• EXERCISE DIRECTIONS:
Return every record exactly. Omit nothing.

################

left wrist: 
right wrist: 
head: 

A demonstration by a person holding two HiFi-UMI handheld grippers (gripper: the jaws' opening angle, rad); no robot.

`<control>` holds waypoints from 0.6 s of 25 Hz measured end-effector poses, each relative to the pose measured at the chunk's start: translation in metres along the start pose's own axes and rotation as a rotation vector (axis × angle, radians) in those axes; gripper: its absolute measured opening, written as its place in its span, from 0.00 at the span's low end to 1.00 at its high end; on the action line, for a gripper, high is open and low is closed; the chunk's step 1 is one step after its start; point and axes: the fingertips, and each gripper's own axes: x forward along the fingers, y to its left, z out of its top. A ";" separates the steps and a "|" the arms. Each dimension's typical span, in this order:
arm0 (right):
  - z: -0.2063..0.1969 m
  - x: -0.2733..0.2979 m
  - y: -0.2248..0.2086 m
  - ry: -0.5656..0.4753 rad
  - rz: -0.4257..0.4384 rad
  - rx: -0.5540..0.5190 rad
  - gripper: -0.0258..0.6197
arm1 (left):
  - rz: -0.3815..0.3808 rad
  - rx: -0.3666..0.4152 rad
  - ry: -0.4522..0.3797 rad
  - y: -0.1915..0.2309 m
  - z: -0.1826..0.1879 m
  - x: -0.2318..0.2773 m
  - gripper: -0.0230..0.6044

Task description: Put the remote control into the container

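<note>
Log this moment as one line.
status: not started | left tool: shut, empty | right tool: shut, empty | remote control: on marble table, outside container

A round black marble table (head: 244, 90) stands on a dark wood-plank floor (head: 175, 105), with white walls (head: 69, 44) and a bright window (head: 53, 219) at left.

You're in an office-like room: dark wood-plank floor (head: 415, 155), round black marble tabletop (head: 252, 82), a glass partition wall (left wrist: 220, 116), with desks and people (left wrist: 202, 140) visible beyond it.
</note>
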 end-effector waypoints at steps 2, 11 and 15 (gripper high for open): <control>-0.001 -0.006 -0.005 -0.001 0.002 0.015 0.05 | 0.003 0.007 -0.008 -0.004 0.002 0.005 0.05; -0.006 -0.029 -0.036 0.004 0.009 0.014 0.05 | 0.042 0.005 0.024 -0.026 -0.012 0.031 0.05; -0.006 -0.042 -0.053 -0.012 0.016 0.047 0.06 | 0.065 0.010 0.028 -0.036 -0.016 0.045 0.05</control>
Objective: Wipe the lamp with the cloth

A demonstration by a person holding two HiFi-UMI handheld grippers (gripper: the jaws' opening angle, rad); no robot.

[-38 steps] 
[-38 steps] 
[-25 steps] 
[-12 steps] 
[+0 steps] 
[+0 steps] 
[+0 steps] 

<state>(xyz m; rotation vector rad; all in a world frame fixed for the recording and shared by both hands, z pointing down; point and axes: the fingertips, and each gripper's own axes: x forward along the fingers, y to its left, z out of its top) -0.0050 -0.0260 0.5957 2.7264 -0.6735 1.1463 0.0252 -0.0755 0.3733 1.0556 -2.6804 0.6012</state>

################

• EXERCISE RESULT:
left wrist: 
right wrist: 
head: 

A demonstration by a person holding two HiFi-UMI handheld grippers (gripper: the jaws' opening angle, rad); no robot.

`<control>` holds waypoints from 0.6 s of 25 Hz measured end-effector poses, each relative to the pose measured at the chunk's start: translation in metres along the start pose's own axes and rotation as a rotation vector (axis × angle, radians) in those axes; gripper: its absolute measured opening, written as its place in its span, from 0.00 at the span's low end to 1.00 at its high end; on the action line, for a gripper, high is open and low is closed; the chunk's step 1 is one step after its start; point and axes: the fingertips, and each gripper's own axes: x forward along the fingers, y to its left, z out of its top. A ";" separates the steps and a "|" the arms. Each dimension's typical span, in this order:
arm0 (right):
  - z: -0.2063..0.1969 m
  - x: -0.2733..0.2979 m
  - y: -0.2248..0.2086 m
  - ry: -0.5656..0.4753 rad
  - rz: -0.4257..0.4384 rad
  - rx: -0.5540..0.5190 rad
  - gripper: -0.0258..0.6197
arm1 (left):
  - rz: -0.3815..0.3808 rad
  - rx: -0.3666..0.4152 rad
  - ry: -0.4522..0.3797 rad
  - y: -0.1915..0.2309 m
  - z: -0.1826..0.1879 m
  - x: -0.2318..0.2773 m
  - gripper: -0.0230..0.6044

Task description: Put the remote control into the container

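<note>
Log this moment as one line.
status: not started | left tool: shut, empty | right tool: shut, empty | remote control: on marble table, outside container

A round black marble table (head: 244, 90) stands on a dark wood-plank floor (head: 175, 105), with white walls (head: 69, 44) and a bright window (head: 53, 219) at left.

You're in an office-like room: dark wood-plank floor (head: 415, 155), round black marble tabletop (head: 252, 82), a glass partition wall (left wrist: 220, 116), with desks and people (left wrist: 202, 140) visible beyond it.
</note>
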 end-effector waypoints at steps 2, 11 and 15 (gripper high for open): <control>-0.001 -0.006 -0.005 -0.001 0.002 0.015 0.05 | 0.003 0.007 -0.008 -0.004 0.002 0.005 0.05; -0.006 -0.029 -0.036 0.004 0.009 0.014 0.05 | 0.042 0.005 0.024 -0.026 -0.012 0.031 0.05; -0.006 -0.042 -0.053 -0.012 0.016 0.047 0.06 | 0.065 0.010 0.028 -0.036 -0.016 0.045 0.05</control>
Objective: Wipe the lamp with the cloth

A demonstration by a person holding two HiFi-UMI handheld grippers (gripper: the jaws' opening angle, rad); no robot.

[-38 steps] 
[-38 steps] 
[-25 steps] 
[-12 steps] 
[+0 steps] 
[+0 steps] 
[+0 steps] 

<state>(xyz m; rotation vector rad; all in a world frame fixed for the recording and shared by both hands, z pointing down; point and axes: the fingertips, and each gripper's own axes: x forward along the fingers, y to its left, z out of its top) -0.0050 -0.0260 0.5957 2.7264 -0.6735 1.1463 0.0252 -0.0755 0.3733 1.0556 -2.6804 0.6012</state>

This finishes the answer.